Pictures stay out, but every line of the data is copied exactly.

+ + + + +

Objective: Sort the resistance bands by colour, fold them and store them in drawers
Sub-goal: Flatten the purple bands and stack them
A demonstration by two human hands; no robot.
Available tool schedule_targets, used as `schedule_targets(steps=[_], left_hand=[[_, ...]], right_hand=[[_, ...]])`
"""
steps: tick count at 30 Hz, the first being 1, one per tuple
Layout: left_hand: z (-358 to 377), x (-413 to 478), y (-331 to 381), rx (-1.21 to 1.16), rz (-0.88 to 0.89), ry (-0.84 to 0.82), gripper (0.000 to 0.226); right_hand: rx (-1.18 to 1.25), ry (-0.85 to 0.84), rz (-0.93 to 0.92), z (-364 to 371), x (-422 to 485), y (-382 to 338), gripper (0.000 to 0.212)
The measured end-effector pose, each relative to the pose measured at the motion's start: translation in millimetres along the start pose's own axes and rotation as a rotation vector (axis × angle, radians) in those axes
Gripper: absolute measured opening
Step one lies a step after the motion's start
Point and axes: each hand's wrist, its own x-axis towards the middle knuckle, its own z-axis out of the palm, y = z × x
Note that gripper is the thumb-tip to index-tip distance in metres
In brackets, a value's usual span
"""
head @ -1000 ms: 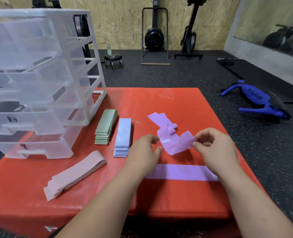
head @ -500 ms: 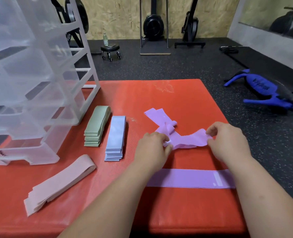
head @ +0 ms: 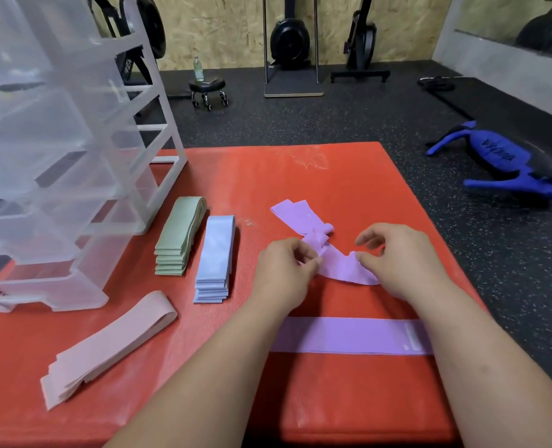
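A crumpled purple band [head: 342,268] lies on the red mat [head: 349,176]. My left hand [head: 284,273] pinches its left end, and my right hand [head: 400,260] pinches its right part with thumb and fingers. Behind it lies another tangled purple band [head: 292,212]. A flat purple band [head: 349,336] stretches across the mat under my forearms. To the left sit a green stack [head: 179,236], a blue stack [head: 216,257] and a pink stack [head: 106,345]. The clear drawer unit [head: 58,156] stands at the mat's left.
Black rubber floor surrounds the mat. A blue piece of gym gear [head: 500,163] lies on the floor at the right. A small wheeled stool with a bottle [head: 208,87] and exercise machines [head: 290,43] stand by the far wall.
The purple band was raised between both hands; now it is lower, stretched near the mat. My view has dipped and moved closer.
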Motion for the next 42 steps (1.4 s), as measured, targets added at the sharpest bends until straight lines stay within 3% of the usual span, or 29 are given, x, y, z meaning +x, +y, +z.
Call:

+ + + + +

__Exercise response__.
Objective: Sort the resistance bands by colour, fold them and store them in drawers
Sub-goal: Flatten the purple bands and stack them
A demonstration by two human hands; no robot.
Available tool schedule_targets, used as `schedule_targets(steps=[_], left_hand=[[_, ...]], right_hand=[[_, ...]])`
"""
steps: tick count at 30 Hz, the first being 1, one per tuple
Layout: left_hand: z (-358 to 377), x (-413 to 478), y (-331 to 381), rx (-1.21 to 1.16), rz (-0.88 to 0.89), ry (-0.84 to 0.82), gripper (0.000 to 0.226); right_hand: rx (-1.18 to 1.25), ry (-0.85 to 0.84), rz (-0.93 to 0.92), z (-364 to 371), x (-422 to 485), y (-382 to 338), gripper (0.000 to 0.212)
The measured end-effector pose, each relative to the pose measured at the motion's start: translation in millimetres along the start pose's own axes and rotation as a rotation vector (axis × angle, radians) in those axes
Gripper: absolute measured opening
Step one lies a step after the motion's start
Point and axes: each hand's wrist, its own x-axis towards the middle knuckle, its own z-axis out of the palm, y = z × x
Note that gripper is the thumb-tip to index-tip distance in metres
In brackets, a value's usual span
"""
head @ -1000 ms: 
head @ -500 ms: 
head @ +0 ms: 
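A crumpled purple band [head: 342,268] lies on the red mat [head: 349,176]. My left hand [head: 284,273] pinches its left end, and my right hand [head: 400,260] pinches its right part with thumb and fingers. Behind it lies another tangled purple band [head: 292,212]. A flat purple band [head: 349,336] stretches across the mat under my forearms. To the left sit a green stack [head: 179,236], a blue stack [head: 216,257] and a pink stack [head: 106,345]. The clear drawer unit [head: 58,156] stands at the mat's left.
Black rubber floor surrounds the mat. A blue piece of gym gear [head: 500,163] lies on the floor at the right. A small wheeled stool with a bottle [head: 208,87] and exercise machines [head: 290,43] stand by the far wall.
The purple band was raised between both hands; now it is lower, stretched near the mat. My view has dipped and moved closer.
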Motion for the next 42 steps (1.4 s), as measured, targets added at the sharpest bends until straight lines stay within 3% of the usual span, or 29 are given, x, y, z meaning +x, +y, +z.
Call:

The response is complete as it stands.